2. Iterables (hashable ones, anyway) can be parts of keys, but will be automatically split if used as input
```py
my_thick = Thick({(1, 2, 3): "foo"})
# results in:
{((2, 1, 3): "foo"} # Order is not guaranteed

# However
my_thick_iterable_key = Thick({((1, 2, 3),): "foo"})
# results in:
{((1, 2, 3),): "foo"}

(2, 1, 3) in my_thick
True

(2, 1, 3) in my_thick_iterable_key
False

2 in my_thick
True

2 in my_thick_iterable_key
False
```

### But I just want the normal dictionary!
Good news!

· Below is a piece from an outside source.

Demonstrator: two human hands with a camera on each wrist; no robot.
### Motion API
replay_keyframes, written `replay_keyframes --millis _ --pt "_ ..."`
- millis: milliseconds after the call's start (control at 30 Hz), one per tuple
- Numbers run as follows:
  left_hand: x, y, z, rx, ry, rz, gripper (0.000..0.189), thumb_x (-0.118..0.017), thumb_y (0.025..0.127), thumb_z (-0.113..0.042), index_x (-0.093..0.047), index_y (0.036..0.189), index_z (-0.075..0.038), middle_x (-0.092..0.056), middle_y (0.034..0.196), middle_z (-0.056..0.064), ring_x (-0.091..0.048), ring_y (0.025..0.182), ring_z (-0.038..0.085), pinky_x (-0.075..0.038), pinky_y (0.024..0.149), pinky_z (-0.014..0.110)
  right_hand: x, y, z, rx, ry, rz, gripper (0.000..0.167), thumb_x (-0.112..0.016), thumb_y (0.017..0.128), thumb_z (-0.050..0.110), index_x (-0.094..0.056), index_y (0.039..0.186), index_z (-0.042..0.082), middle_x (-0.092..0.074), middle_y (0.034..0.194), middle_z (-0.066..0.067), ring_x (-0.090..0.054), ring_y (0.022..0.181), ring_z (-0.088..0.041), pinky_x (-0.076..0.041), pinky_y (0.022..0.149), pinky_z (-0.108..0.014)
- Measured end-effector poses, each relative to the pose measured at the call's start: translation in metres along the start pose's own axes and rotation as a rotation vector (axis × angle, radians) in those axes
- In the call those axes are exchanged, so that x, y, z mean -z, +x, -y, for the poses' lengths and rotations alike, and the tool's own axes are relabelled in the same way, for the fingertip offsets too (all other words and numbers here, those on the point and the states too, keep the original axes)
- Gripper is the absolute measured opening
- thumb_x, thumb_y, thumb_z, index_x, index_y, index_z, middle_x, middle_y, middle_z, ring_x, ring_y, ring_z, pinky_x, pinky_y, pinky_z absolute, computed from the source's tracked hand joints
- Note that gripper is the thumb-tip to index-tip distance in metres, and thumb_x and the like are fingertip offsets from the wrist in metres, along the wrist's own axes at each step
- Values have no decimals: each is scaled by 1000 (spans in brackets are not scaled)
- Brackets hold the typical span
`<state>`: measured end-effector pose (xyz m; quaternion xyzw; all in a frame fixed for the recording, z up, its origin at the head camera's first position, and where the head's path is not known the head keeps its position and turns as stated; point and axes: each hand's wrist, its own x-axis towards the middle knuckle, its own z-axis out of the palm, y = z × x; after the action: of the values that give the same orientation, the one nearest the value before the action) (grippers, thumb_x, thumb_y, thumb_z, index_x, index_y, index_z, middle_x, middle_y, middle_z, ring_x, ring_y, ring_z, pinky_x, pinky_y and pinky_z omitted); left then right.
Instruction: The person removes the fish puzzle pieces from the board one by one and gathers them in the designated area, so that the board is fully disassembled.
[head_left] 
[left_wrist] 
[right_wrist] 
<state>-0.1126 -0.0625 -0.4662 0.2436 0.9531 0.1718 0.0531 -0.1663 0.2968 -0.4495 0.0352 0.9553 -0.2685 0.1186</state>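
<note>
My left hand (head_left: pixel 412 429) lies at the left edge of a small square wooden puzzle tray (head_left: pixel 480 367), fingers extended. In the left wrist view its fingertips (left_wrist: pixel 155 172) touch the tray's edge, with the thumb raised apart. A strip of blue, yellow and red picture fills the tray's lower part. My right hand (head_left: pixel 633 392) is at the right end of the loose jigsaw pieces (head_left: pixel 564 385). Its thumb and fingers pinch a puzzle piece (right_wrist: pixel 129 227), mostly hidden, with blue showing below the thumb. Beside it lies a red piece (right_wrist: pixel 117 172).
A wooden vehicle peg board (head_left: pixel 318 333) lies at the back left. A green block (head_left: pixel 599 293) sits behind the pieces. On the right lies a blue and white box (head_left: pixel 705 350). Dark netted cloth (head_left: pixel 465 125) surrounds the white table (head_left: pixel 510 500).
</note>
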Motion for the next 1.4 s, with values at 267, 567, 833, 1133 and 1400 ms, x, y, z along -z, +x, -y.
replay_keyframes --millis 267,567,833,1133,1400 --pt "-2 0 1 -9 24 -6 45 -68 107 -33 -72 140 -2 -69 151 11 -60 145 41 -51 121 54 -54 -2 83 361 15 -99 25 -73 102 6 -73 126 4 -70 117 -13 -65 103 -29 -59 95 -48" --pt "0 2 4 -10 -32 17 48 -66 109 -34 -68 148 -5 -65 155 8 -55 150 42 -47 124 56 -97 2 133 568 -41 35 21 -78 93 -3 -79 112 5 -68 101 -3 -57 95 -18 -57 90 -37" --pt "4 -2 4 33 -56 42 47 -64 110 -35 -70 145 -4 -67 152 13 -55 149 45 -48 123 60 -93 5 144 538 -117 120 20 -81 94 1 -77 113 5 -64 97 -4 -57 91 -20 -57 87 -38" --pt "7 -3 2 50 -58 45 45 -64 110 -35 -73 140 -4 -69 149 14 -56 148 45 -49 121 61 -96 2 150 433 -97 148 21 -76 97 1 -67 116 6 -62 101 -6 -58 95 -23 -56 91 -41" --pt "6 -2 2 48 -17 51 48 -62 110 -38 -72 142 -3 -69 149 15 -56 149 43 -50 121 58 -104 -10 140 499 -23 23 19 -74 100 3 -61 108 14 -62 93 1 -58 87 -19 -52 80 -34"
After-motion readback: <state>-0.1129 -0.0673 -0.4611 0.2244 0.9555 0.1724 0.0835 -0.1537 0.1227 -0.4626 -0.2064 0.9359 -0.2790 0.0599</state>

You can use the more-simple, D.R.Y. method for construction, and then get the desired dict directly out!
```py
my_thick = Thick({
    ("a", "b", "c"): foo,
    ("d", "e", "f"): bar,
    ...
    })

normal_dict = my_thick.thin()
{
    "a": foo,
    "b": foo,
    "c": foo,
    "d": bar,
    "e": bar,
    "f": bar,
    ...
}

# Or even just use the classmethod and skip the construction:
normal_dict = Thick.make_thin({
    ("a", "b", "c"): foo,
    ("d", "e", "f"): bar, 
    ...
    })
{
    "a": foo,
    "b": foo,
    "c": foo,
    "d": bar,
    "e": bar,
    "f": bar,
    ...
}
```


## Is this really worth it?

Probably not! I intend to use this in a few of my other personal projects, but I also wanted some more experiencing putting up a pip/PyPI package, and I thought the name was fun.

I don't expect anyone else to use this, but, if it does end up being useful, please let me know! If you find any bugs or have any feature requests, please create a GitHub issue!